L’association, qui regroupe 17 compagnies et coopératives, avec un total de 34 bateaux de pêche opérant notamment sur les bancs de Nazareth et Saya de Malha, se dit dans l’incertitude. Raison invoquée : la mesure budgétaire permettant aux bateaux industriels étrangers de pêcher sur nos bancs et vendre leurs poissons sur le marché local. Elle fait ressortir que la situation dans ce secteur « est déjà difficile » avec la baisse des prises et la concurrence du poisson importé, notamment de Chine, d’Inde, d’Indonésie et du Vietnam. « Si cette mesure budgétaire est appliquée, elle causera la mort des opérateurs locaux », disent les principaux concernés.

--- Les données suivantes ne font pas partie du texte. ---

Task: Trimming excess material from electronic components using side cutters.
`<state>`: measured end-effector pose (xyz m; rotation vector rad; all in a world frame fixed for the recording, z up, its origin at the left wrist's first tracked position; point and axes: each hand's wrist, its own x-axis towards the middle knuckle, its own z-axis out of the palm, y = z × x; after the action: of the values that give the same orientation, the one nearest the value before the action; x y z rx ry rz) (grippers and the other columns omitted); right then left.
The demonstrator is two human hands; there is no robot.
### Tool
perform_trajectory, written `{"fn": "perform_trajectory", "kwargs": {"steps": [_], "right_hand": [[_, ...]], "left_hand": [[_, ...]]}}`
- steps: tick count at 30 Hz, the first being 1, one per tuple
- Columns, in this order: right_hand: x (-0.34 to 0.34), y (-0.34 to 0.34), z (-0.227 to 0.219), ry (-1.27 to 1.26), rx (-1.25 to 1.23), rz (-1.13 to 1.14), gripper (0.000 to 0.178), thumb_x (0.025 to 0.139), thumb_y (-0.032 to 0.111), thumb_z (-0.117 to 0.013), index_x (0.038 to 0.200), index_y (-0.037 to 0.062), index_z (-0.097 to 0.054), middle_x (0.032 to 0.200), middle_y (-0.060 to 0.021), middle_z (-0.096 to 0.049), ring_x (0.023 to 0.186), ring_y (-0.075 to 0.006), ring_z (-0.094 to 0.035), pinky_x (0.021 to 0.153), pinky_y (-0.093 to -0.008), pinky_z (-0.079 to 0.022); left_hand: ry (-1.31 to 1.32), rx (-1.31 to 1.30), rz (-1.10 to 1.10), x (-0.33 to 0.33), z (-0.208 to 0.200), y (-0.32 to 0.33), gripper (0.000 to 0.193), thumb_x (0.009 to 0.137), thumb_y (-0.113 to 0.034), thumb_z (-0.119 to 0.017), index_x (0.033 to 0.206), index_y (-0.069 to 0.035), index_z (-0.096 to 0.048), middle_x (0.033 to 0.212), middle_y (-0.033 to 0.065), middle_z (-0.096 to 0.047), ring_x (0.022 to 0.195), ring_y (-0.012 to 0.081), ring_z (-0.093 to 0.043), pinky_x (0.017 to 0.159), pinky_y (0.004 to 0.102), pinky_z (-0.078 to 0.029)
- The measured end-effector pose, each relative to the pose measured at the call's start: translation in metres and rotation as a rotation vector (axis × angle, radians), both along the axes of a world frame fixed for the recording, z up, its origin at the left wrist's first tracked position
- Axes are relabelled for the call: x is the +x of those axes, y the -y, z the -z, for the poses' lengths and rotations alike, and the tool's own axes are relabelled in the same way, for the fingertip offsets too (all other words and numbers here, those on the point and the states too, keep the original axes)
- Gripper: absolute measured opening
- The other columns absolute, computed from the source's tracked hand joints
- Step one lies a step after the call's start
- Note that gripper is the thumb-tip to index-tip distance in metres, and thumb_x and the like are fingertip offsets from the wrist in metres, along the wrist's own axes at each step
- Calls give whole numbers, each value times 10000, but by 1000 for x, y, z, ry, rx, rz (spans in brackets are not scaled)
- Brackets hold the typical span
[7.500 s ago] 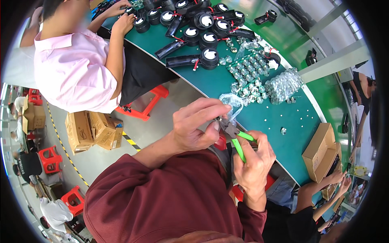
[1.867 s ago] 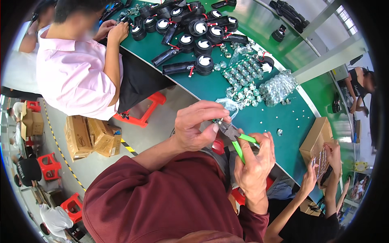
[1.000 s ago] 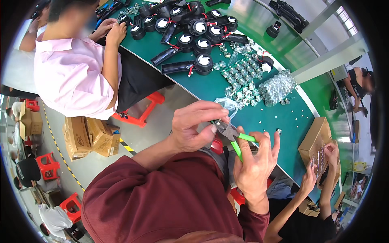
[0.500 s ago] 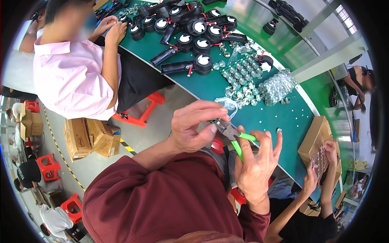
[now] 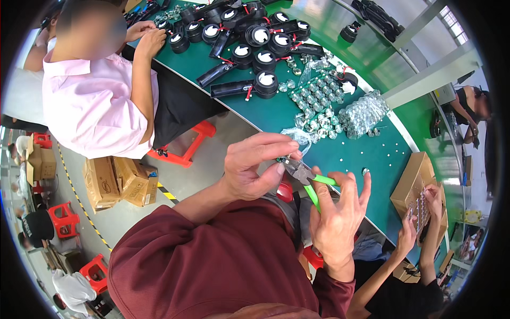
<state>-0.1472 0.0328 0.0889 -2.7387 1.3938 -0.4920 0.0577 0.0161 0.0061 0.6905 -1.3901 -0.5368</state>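
My right hand is closed round the green handles of a pair of cutting pliers. The pliers' jaws point up and left to the fingertips of my left hand. That hand pinches a small part with a bit of green board, mostly hidden by the fingers; the plier tips meet it. Just beyond the fingertips lies a clear plastic bag at the table edge. Farther back sits a loose pile of small clear-domed parts.
On the green table lie black torch-like housings, a tray of clear domes, a bubble-wrapped bundle and small white bits. A person in pink works at left; another's hands reach into a cardboard box.
My hands and the pliers have hardly moved. The person in pink has shifted slightly, with the head leaning a little forward.
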Motion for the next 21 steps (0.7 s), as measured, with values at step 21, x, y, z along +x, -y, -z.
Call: {"fn": "perform_trajectory", "kwargs": {"steps": [21], "right_hand": [[-23, 16, -27, 428, -248, 272, 455, 717, -26, -521, 1117, -77, -732, 1035, -193, -613, 930, -280, -636, 793, -350, -509]], "left_hand": [[-309, 303, 109, 12, 26, -11, 479, 816, 180, -405, 1219, 80, -643, 1133, 189, -614, 944, 252, -696, 848, 382, -631]]}}
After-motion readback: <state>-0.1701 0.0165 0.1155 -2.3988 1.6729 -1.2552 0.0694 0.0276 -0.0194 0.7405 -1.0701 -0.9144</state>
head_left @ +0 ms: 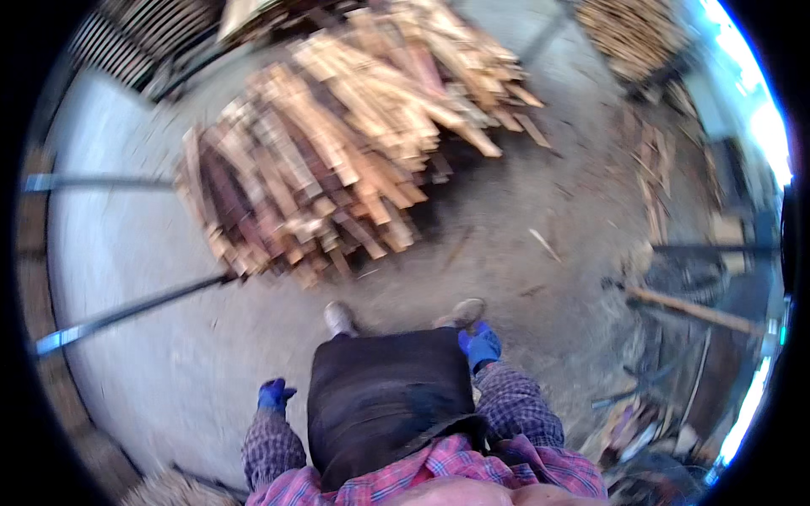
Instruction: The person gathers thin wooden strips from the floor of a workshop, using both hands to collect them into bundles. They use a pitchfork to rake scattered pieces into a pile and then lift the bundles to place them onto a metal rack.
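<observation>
My left hand (274,395), in a blue glove, hangs out to the left of my dark apron (388,392). Its fingers are loosely curled, the thumb stands apart, and no object shows in it. My right hand (481,344), gloved in blue too, is beside the apron's right edge, close to my right shoe (462,313). Thumb and fingers look apart there, with nothing visible between them. Ahead of my feet lies a large stack of wooden strips (329,143), pale and reddish-brown, their ends uneven. Neither hand touches the wood. Motion blurs the picture.
Dark metal bars (143,308) reach from the left toward the stack. A long-handled tool (688,310) lies at the right, near scrap wood (624,434). Another wood pile (633,38) stands at the far right. Loose slivers (545,244) lie on the concrete floor (506,278).
</observation>
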A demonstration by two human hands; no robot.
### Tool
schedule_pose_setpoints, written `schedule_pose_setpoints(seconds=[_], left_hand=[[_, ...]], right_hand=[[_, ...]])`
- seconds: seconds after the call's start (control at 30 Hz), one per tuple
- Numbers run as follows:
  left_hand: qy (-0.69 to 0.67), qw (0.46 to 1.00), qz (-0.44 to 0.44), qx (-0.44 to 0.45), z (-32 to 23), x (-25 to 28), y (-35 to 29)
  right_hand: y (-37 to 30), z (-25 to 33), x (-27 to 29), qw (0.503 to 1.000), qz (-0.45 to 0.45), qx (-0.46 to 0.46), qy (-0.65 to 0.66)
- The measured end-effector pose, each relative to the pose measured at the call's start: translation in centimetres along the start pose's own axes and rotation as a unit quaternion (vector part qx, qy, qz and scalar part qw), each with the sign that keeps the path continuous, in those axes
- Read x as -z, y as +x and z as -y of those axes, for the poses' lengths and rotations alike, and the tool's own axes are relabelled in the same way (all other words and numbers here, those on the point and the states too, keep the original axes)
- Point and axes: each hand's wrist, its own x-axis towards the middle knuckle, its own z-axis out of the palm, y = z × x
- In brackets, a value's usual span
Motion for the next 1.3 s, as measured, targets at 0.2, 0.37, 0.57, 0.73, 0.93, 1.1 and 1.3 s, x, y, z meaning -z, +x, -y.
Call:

Ce secteur concerne un millier d’emplois directs et entre 5 000 à 10 000 emplois indirects. On y compte 29 bateaux semi-industriels et cinq bateaux industriels. Quatre compagnies – à savoir Hassen Taher Fishing, Rodia Fishing Ltd , HK & D. Nandee Co Ltd et Shandrani/NCS – opèrent également dans la transformation. « Il y a donc des risques sérieux de pertes d’emplois si aucune solution n’est trouvée pour redresser la situation. » L’association souhaite donc que les différentes parties – à savoir les ministères de la Pêche et des Finances ainsi que des représentants du PMO – se mettent à la table des discussions. Outre les difficultés par rapport aux bateaux étrangers et à l’importation, les opérateurs réclament également la mise sur pied d’un “one stop shop” pour l’octroi des différents permis nécessaires à leurs activités, et ce afin de faciliter les démarches administratives.

Les compagnies et coopératives de pêche précisent également qu’ils contribuent à l’économie du pays. Ils disent aussi avoir investi plus de Rs 600 M dans leur business. D’autres ont contracté des emprunts auprès de banques. Elles évoquent par ailleurs des difficultés à trouver des pêcheurs formés à la pêche hauturière et des skippers, les jeunes n’étant « pas intéressés » à se lancer dans ce domaine.